* **Task directions**: Wherever a picture appears in the listing below, leave it out and reproduce the rest exactly.

* **Information shown**:
-*-*-
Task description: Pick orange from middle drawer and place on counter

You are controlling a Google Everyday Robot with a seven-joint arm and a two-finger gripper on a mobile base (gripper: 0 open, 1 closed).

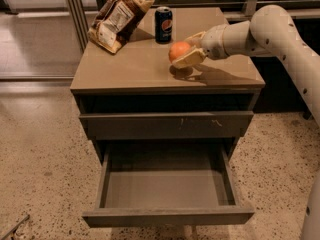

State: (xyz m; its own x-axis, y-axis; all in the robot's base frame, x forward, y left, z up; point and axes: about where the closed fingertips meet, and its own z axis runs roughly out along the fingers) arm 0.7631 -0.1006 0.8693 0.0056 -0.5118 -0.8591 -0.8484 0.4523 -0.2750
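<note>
Speckled terrazzo floor (pixel 40 154) surrounds the tan table (pixel 125 66), where the gripper (pixel 187 50), reaching in from the right, has its jaws closed on the orange (pixel 178 50) just above the top, near a Pepsi can (pixel 163 24) and chip bag (pixel 117 16), with the middle drawer (pixel 167 216) pulled open below.

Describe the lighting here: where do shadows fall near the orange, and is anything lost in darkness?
Camera view: the orange, held in the gripper above the counter, casts a soft shadow just below, stretching along under the arm; camera view: the recess beneath the counter is nearly black, while the open middle drawer is evenly lit.
</note>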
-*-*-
* **Task result**:
Task description: Pick orange from middle drawer and place on counter

You are controlling a Google Everyday Robot with a seven-joint arm and a two-finger gripper on a mobile base (gripper: 0 open, 1 closed).


State: (xyz m; its own x-axis, y-axis; all in the robot's base frame, x forward, y left, z up; point and axes: about where the closed fingertips meet, and its own z axis runs roughly out along the fingers) arm 0.7631 -0.1006 0.8693 0.0056 -0.5118 -0.8591 -0.8484 0.4523 -0.2750
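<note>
Speckled terrazzo floor (pixel 40 154) surrounds the tan table (pixel 125 66), where the gripper (pixel 187 50), reaching in from the right, has its jaws closed on the orange (pixel 178 50) just above the top, near a Pepsi can (pixel 163 24) and chip bag (pixel 117 16), with the middle drawer (pixel 167 216) pulled open below.

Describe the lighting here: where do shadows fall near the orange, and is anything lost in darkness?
Camera view: the orange, held in the gripper above the counter, casts a soft shadow just below, stretching along under the arm; camera view: the recess beneath the counter is nearly black, while the open middle drawer is evenly lit.
</note>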

The given output is the complete response.